After addressing the findings implementing changes, the second version of the design system was good to go.

The revised design system.

One thing to emphasize is that the design system was intended to be a living tool to facilitate conversations. It has been a work-in-progress, and iterations could take place any time. Users’ needs may change, workflows may change, so the tool may change. I wouldn’t be surprised to see if it’s totally different after three months.

Takeaways

  1. Ambiguity and accomplishment go hand-in-hand.

Starting a project from scratch gave me a huge sense of accomplishment as I saw how it evolved “from zero to one.” The process was an ongoing conversation. It was a bit intimidating at the start, but as I moved forward every day and every week, the problem-solving process was a lot of fun.

2. Flexibility comes with critical decision-making.

My mentor gave me profound flexibility to approach the project in my own way. That also meant that I could end up with nothing if I didn’t have a sense of what I was doing, why I was doing it, and who I should talk to. I embraced and enjoyed the flexibility.

3. Good communication is everything.

To stay on track, my mentor and I had semi weekly check-ins.
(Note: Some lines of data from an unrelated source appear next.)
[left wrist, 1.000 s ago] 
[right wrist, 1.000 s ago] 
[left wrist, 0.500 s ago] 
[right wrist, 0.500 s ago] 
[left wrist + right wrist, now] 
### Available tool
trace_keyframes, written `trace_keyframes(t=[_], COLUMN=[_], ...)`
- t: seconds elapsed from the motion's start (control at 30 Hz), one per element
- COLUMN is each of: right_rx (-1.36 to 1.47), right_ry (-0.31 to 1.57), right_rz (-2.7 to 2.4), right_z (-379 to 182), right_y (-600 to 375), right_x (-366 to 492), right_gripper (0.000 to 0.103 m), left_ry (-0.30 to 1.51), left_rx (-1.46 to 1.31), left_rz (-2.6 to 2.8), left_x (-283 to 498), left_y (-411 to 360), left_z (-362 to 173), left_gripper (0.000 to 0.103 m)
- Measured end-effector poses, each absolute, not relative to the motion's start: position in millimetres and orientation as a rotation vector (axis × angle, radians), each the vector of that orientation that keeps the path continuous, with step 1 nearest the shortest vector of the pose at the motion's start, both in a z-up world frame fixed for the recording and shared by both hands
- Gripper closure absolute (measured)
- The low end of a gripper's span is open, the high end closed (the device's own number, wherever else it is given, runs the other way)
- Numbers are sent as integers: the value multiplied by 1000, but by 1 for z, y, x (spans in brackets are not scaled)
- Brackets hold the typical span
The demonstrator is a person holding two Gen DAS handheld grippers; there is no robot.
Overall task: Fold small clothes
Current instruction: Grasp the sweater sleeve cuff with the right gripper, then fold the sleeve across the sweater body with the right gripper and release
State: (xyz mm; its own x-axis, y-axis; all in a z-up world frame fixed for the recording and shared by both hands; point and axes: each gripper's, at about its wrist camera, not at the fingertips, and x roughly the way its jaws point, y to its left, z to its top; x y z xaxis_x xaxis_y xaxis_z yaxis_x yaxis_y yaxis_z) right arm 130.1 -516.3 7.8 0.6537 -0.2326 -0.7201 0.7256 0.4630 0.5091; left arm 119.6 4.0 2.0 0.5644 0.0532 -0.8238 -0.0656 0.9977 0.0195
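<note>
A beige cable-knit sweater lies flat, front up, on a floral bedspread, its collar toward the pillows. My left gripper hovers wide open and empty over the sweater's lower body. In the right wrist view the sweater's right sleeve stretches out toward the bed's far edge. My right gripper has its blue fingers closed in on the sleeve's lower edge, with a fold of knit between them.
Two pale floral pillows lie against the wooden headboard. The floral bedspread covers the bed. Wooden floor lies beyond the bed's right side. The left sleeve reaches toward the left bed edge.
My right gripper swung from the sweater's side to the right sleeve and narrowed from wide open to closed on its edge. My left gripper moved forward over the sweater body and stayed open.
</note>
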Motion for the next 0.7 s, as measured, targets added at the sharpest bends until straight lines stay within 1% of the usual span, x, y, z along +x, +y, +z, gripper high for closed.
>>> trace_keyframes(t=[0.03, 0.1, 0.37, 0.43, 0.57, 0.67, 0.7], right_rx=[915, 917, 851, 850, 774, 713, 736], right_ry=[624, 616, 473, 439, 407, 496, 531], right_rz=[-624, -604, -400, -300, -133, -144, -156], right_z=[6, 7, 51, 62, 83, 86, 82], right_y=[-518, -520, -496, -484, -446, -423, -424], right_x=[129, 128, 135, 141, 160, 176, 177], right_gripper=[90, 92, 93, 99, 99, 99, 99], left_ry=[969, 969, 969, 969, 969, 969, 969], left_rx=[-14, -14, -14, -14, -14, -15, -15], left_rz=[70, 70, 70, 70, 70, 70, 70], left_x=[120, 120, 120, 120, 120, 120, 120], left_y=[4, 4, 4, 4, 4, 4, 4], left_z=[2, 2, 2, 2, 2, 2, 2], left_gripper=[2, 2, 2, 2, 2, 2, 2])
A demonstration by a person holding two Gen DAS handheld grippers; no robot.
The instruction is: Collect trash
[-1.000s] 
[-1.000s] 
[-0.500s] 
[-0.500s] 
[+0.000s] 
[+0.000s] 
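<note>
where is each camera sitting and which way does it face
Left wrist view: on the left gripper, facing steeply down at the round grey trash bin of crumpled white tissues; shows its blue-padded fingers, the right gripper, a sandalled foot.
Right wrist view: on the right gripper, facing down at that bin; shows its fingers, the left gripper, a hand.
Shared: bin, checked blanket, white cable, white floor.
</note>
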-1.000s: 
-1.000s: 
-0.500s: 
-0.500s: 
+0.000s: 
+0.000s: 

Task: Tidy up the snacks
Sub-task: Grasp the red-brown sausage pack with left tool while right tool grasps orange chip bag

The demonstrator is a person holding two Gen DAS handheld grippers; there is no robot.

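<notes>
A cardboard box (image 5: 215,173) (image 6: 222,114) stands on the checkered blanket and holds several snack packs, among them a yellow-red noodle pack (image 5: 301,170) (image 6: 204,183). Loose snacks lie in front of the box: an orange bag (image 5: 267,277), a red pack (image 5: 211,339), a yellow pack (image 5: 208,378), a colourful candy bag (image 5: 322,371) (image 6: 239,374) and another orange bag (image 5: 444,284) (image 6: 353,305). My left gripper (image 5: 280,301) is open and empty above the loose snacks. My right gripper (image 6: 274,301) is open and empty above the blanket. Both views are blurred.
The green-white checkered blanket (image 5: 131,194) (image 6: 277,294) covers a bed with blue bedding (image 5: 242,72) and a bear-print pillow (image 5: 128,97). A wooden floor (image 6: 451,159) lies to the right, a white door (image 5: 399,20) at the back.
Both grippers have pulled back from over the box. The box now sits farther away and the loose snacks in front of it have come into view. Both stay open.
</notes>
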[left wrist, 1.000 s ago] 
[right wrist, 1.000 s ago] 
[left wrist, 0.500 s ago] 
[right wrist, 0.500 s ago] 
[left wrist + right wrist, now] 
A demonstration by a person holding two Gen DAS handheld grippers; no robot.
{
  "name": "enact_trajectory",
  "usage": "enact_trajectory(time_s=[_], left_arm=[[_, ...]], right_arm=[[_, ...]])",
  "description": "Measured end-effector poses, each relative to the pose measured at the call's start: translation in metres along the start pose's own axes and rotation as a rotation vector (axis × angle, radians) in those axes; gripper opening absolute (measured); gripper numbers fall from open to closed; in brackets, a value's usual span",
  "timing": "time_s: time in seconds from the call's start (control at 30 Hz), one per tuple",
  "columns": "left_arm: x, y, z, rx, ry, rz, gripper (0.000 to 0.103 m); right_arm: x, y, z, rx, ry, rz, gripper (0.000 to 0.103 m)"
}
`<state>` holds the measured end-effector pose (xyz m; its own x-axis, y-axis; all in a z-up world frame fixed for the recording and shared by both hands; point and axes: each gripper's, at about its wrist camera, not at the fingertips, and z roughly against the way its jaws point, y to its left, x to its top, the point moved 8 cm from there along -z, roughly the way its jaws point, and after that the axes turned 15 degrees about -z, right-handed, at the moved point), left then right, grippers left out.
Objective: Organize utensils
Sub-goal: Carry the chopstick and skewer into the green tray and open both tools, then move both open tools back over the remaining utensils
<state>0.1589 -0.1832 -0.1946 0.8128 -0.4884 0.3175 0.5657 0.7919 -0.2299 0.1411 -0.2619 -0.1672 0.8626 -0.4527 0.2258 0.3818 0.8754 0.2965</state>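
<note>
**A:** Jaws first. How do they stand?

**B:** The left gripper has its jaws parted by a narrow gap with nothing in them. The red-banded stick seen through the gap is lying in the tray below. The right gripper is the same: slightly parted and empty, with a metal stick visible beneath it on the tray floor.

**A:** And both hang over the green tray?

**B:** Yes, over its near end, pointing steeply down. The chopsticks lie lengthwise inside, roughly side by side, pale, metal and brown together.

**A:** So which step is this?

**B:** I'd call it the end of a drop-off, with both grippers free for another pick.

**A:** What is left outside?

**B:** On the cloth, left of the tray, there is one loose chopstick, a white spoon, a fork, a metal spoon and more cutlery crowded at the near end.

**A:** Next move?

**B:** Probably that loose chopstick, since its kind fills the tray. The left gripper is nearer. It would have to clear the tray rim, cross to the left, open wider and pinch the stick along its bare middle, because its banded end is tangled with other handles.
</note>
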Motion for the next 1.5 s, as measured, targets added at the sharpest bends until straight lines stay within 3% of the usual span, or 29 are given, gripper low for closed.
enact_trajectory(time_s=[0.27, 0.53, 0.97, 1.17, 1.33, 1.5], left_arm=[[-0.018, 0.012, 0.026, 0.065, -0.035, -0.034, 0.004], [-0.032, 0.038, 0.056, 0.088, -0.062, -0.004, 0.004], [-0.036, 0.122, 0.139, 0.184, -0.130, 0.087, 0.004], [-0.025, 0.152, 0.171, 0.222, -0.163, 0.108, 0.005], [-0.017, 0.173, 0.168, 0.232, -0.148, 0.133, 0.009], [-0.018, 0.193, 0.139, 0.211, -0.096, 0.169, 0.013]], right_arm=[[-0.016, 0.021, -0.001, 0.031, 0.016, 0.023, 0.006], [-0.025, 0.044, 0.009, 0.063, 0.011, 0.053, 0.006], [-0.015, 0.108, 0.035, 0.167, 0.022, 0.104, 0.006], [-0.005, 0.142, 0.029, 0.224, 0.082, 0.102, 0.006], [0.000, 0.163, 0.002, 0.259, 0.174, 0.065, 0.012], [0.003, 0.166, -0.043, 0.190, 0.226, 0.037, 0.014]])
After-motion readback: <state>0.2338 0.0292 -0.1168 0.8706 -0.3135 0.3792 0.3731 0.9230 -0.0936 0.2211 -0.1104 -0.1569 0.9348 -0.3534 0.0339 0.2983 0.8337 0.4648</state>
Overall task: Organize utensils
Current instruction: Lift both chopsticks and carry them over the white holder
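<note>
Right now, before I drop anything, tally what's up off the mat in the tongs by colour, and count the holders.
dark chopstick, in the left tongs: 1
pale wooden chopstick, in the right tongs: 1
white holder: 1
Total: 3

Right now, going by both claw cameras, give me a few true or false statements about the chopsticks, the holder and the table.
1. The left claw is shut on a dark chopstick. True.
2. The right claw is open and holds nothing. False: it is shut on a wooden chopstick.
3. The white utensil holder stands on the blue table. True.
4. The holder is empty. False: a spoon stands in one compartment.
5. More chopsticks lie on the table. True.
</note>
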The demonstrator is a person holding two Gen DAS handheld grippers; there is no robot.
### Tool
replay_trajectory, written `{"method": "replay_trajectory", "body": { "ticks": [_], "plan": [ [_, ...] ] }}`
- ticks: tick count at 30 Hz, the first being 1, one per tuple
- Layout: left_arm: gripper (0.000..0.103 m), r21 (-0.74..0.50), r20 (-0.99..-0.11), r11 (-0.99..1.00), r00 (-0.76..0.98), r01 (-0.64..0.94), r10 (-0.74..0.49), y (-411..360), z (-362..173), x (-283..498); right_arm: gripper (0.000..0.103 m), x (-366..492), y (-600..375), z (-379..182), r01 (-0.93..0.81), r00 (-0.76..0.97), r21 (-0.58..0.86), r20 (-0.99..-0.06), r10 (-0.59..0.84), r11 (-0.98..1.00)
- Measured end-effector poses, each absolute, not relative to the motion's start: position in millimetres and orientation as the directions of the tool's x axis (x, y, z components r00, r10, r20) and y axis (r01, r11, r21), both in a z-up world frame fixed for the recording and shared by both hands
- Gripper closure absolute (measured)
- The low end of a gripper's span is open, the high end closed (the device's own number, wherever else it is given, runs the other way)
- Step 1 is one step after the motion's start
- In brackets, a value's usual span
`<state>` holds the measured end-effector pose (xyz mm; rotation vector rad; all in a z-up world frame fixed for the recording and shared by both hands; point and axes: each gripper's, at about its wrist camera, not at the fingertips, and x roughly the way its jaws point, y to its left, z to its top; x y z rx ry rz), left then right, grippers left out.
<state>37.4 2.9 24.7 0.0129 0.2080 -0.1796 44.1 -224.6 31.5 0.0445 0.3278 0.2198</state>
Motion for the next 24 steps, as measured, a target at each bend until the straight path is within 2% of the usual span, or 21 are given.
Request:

Time was limited, and that forced me to get to the point. Before our 30-minute meeting, I always made a specific list about the things I’d done in the past two weeks, or the questions I needed to clarify to move on with the project.

4. Show options to collect feedback.

When starting the conversation, it was more helpful to show sketches and proposals, rather than asking for people to come up with something from scratch. Throughout the project, I asked for feedback as often as I could to align expectations and make sure I was on the right track.

5. Mutual support makes everyone’s work easier.

The design system would not have taken shape without the help of many people — all those who helped me conduct user testing, who gave me selfless feedback, and who pointed me to some awesome resources. The team was very supportive.

The challenge going forward

At the conclusion of my internship, I felt the design system was a good foundation for the future. It was not yet close to perfect, and would need to evolve to be useful. This brought up the biggest challenge for this project:

If the design system isn’t up-to-date, it loses its purpose and designers wouldn’t use it. How could the design system stay up-to-date with work that designers create every day?

To address this, I hosted a brainstorming session with the design team, posing the question “How might we take the design system forward?” I asked the team to write up stickies, answering:

  • What’s the ideal state of what you want for the design system? The opposite?
  • How might the system serve you now? In three months? In a year?
Brainstorming with the design team about the future of the design system.

The conversation naturally moved on to how and when everyone could contribute to it. The design team agreed that each could update the design system at the conclusion of each two-week sprint, between stakeholder review and sprint-planning. When faced with the challenge of when to actually put the system into practice, one team member said, “Start by starting.”

In the long term, I hope that the design system will be used by more people across departments, by third-party partners, or anyone who’s interested in defining digital products.